Mensagens e áudio revelados pelo site Intercept mostram senador pedindo dinheiro ao dono do Banco Master para bancar filme sobre o pai, o ex-presidente Jair Bolsonaro. Flávio confirma pedido, mas nega irregularidades.

O ex-governador de Minas Gerais Romeu Zema, pré-candidato à Presidência da República pelo Novo, criticou nesta quarta-feira (13) o senador Flávio Bolsonaro (PL-RJ) após a divulgação de mensagens e de um áudio em que ele cobra dinheiro de Daniel Vorcaro, dono do Banco Master, para bancar o filme “Dark Horse”, sobre a vida do ex-presidente Jair Bolsonaro (PL).

“Flávio Bolsonaro, ouvir você cobrando dinheiro do Vorcaro é imperdoável. É um tapa na cara dos brasileiros de bem. Não adianta nada criticar as práticas de Lula e do PT e fazer a mesma coisa”, declarou o político.

O ex-governador mineiro também afirmou que “é preciso ter credibilidade para mudar o Brasil”.

Até então, Flávio Bolsonaro e Romeu Zema mantinham relação de proximidade política e vinham sendo apontados como possíveis aliados para a eleição presidencial.
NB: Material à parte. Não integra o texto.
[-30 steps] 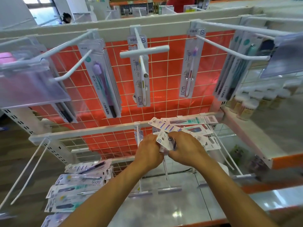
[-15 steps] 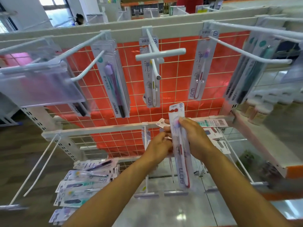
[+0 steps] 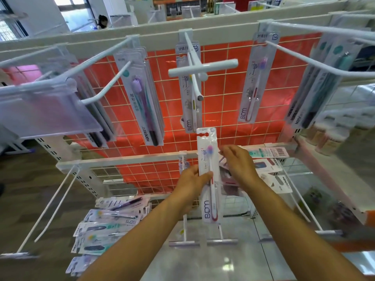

Em abril, um vídeo publicado nas redes sociais mostra, em tom descontraído, o ex-governador sugerindo que o senador fosse seu vice em uma eventual chapa para a disputa pelo Palácio do Planalto.

Pagamento de R$ 61 milhões

 

Segundo reportagem publicada pelo Intercept Brasil, documentos e mensagens indicam que pelo menos US$ 10,6 milhões — cerca de R$ 61 milhões — teriam sido pagos entre fevereiro e maio de 2025 para financiar o projeto cinematográfico ligado à família Bolsonaro.

Segundo ele, a conversa tratou de “patrocínio privado para um filme privado”. O senador defendeu a instalação de uma CPI do Banco Master no Congresso para, nas palavras dele, “separar os inocentes dos bandidos”.

Repercussão entre políticos

 

Aliados do bolsonarismo saíram em defesa de Flávio nas redes sociais, enquanto opositores usaram o episódio para tentar colar o escândalo do Master à família Bolsonaro.

Renan Santos, pré-candidato à Presidência pelo partido Missão, afirmou que as denúncias envolvendo o senador Flávio Bolsonaro eram “óbvias” para quem acompanha o noticiário político dos últimos anos. Renan associou o parlamentar a diferentes investigações e disse que “onde há escândalo de corrupção, há Flávio Bolsonaro”.

Santos também citou o ex-governador de MG ao afirmar que “sobrou eu, sobrou o Zema”, mas disse que o político do Novo ainda teria de explicar supostos vínculos indiretos com a família Vorcaro.

Em coletiva de imprensa em São Paulo, o governador Tarcísio de Freitas se recusou a comentar o caso. “Não, eu não vou tratar desse assunto aqui hoje. Isso não é pauta”, respondeu ao ser questionado sobre o vazamento do áudio de Flávio Bolsonaro.

Na ocasião, o governador participava de uma agenda no Jaguaré, na Zona Oeste de São Paulo, onde uma explosão atingiu 46 imóveis na segunda-feira (11).